Readers can track chain addresses provided by Binance for free here.
The main reason for concern is not whether Binance has Bitcoin/crypto or not. We can transparently see that the company controls tens of billions of crypto assets. What is not exactly clear, similar to FTX, is whether the company has commingled users’ funds or whether the company has any outstanding liabilities against users’ assets.
Binance CEO Changpeng Zhao (CZ) has said that the company has no obligations to any other company, but as the past few months have shown, words don’t mean much. While we do not claim that CZ is lying to the public about the state of Binance’s finances, we have no way of proving otherwise.
CZ’s response to whether the company was going to audit liabilities against users’ assets was: “Yes, but liabilities are more difficult. We don’t owe anybody a loan. You can ask around.”
Unfortunately, “asking around” is not a satisfactory enough answer for an ecosystem supposedly built around the “don’t trust, verify” ethos.
While there is no doubt that Binance is an industry giant in the crypto derivatives industry, how do we know that the company is not doing similar things to previous players when it comes to trading with clients using user funds and/or proprietary data. Things like Coinbase’s former legal director leaving Binance US last summer after just three months, as the CEO leaves one with a lot of questions.
To add to our skepticism, the price of the Binance exchange token BNB is near all-time highs in bitcoin terms, appreciating a staggering 828% against bitcoin in the last 785 calendar days.
The coming weeks will be full of headlines about the state of global crypto regulation in a post-FTX world. In a 48-hour period, Reuters published news claiming that the US Department of Justice is split on charging Binance, Binance withdrawals for bitcoin and aggregated stablecoin pairs have hit all-time highs, and the token BNB exchange has fallen by 10% relative to bitcoin.

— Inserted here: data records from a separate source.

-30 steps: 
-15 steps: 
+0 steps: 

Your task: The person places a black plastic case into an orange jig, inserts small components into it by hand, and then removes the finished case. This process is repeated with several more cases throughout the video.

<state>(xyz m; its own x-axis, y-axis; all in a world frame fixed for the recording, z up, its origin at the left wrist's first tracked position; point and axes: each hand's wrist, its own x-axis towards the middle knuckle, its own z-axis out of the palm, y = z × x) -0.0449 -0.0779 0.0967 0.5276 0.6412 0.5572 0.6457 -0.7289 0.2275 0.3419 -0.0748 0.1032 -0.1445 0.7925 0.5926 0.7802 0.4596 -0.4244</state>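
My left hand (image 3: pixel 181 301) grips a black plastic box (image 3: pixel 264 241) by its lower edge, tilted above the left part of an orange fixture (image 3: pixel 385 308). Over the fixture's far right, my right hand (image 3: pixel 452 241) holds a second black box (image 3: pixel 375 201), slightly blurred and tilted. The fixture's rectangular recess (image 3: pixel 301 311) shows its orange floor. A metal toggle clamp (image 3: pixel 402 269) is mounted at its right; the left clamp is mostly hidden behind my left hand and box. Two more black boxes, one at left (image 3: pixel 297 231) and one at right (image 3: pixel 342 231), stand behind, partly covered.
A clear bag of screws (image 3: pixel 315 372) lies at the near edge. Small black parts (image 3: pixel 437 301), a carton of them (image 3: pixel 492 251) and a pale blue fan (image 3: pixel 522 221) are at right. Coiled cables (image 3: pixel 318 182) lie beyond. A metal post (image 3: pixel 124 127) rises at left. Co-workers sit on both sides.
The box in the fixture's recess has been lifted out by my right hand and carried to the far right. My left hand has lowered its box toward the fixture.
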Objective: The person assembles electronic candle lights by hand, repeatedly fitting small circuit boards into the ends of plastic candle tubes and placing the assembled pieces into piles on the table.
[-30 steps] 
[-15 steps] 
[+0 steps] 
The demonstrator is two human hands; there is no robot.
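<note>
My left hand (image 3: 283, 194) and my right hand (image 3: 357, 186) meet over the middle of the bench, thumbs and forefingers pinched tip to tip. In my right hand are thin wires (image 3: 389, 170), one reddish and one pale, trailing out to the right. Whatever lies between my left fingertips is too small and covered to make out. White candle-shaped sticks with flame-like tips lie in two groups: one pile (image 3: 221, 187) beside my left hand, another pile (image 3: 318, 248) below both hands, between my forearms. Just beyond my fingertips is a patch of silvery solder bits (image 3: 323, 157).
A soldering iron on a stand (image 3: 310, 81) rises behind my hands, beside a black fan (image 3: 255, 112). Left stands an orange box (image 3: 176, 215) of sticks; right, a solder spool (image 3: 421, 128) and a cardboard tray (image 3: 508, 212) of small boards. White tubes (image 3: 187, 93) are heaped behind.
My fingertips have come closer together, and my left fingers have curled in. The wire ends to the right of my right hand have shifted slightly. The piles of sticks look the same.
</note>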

Out of an abundance of caution, we will continue to urge readers operating on any centralized exchange (of which Binance is definitely included) to look for self-custodial solutions. There have been too many cases of incompetence and/or misconduct by exchanges.
It’s not that we don’t trust CZ or Binance, it’s the fact that we don’t trust anyone
The whole point of bitcoin is that we now have an asset that isn’t really anyone’s responsibility. Verify ownership of an open distributed network with cryptography; do not rely on authorized IOUs. With the combination of regulatory concerns about the global crypto derivatives industry, a questionable exchange token with incredible relative performance over the past two years, and a shaky proof-of-reserve token, which was incorrectly claimed to be an audit and industry CEOs took notice. — We feel the need to urge our readers to assess their counterparty risk.